In questi ultimi giorni Davi è di nuovo intervenuto con un appello alle autorità brasiliane, lanciato durante una recente sessione del Consiglio per i Diritti umani delle Nazioni Unite a Ginevra, affinchè siano allontanati i cercatori d’oro che continuano ad agire illegalmente nelle terre demarcate del suo popolo, dove vivono anche i gruppi yanomami incontattati, i “Moxihatatea”: «Sono molto preoccupato. Potrebbero essere sterminati rapidamente… Senza ombra di dubbio, i cercatori d’oro li distruggeranno… li uccideranno sia con i loro fucili sia con le loro malattie, con la malaria e la polmonite». A maggior ragione adesso, con l’arrivo del Coronavirus, che potrebbe far aumentare pesantemente il pericolo di contagi costituito dalla presenza di migliaia di estranei all’interno del territorio Yanomami. «Siamo molto preoccupati per quanto potrebbe accadergli. Sono gli unici a prendersi veramente cura della foresta. Sono i Moxihatatea e tutti gli altri popoli incontattati dell’Amazzonia a continuare a prendersi cura di ciò che resta della foresta».

«Anche se oggi la situazione in Europa e nel mondo è molto difficile, non possiamo permetterci di abbassare la guardia» dice Francesca Casella della sede italiana di Survival. «Questo è, infatti, un momento estremamente pericoloso non solo per le tribù incontattate ma anche per i popoli indigeni in generale. Ci sono tanti governi e aziende pronti a sbarazzarsi di loro e, con i riflettori dei media e dell’attenzione pubblica puntati altrove, siamo sicuri che intensificheranno gli attacchi. Ma potete star certi che continueranno a trovarci sulla loro strada». Confermare Ricardo Lopes Dias al Funai secondo lei potrebbe riaprire alcune delle pagine più drammatiche e dolorose della storia brasiliana, «non possiamo. permettere che accada, bisogna intervenire, fare pressione sul governo brasiliano e informare la comunità internazionale».
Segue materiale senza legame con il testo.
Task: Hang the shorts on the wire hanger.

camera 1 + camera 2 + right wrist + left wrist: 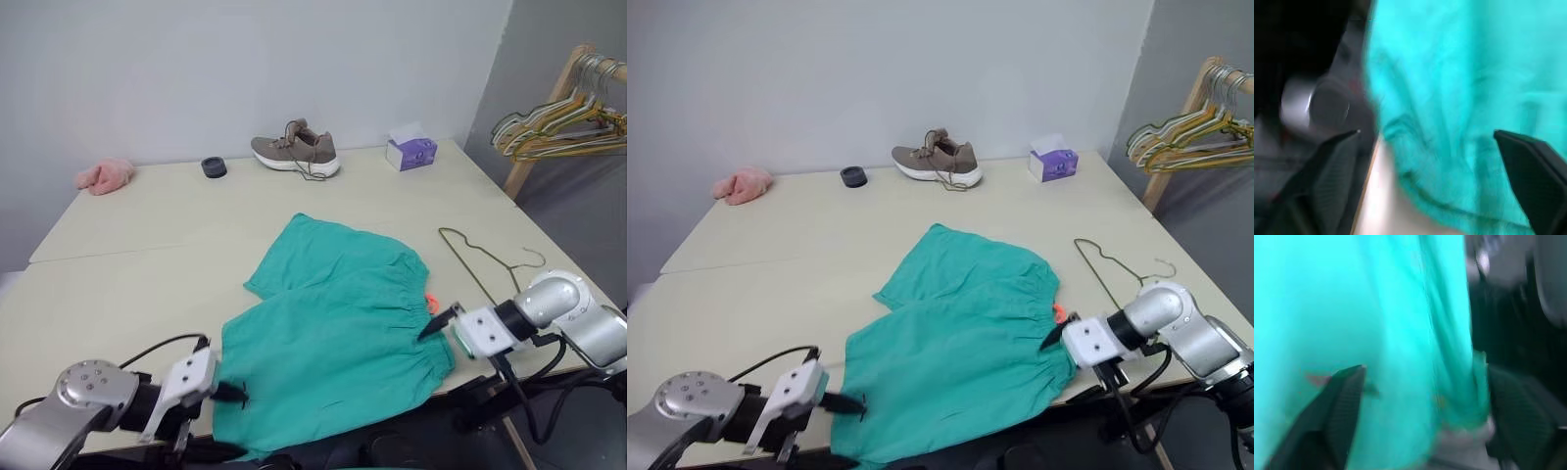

Al contrario della chiesa evangelica, quella cattolica oggi invece svolge una funzione importante in Amazzonia in difesa dei popoli custodi, e come ha scritto papa Bergoglio in Querida Amazzonia: «Gli indigeni quando rimangono nei loro territori, sono quelli che meglio se ne prendono cura, sempre che non si lascino ingannare dai canti di sirena e dalle offerte interessate dei gruppi di potere”. E ancora: «Sogno un’Amazzonia che lotti per i diritti dei più poveri, dei popoli originari, degli ultimi, dove la loro voce sia ascoltata e la loro dignità sia promossa». Come mi disse padre Carlo Zaquini alla Missione Consolata di Boa Vista: «Questo papa dice quello che noi volevamo dire da tempo, solo che lo dice meglio di noi».

 

SCHEDA

Il grande fotografo brasiliano Sebastião Salgado, che ha lavorato negli ultimi dieci anni tra le tribù amazzoniche, e sua moglie Lélia Wanick Salgado, che disegna i suoi libri e mostre, hanno lanciato un appello al governo, al congresso e alla corte suprema del Brasile e alle autorità per agire rapidamente ed evitare così il contagio di queste comunità remote che hanno già sofferto a causa delle foreste in fiamme e dei fiumi avvelenati, oltre che per gli effetti della deforestazione. La loro situazione è doppiamente critica perché i territori riservati per legge all’uso esclusivo delle tribù indigene viene ora invaso dai minatori, dai taglialegna e dagli allevatori di bestiame. Queste attività illecite si sono accelerate nelle ultime settimane perché fuori controllo a causa dell’emergenza sanitaria. Gli intrusi illegali hanno portato il Covid-19 tra gli indigeni: per questo servono misure urgenti per proteggerli. Cinque secoli fa, questi gruppi etnici furono decimati da malattie portate dai colonizzatori europei. Da allora, le successive crisi epidemiologiche hanno ucciso la maggior parte delle loro popolazioni. Ora, con questo nuovo flagello che si sta diffondendo rapidamente in tutto il Brasile, i popoli indigeni, come quelli che vivono isolati nel bacino amazzonico, potrebbero essere spazzati via del tutto.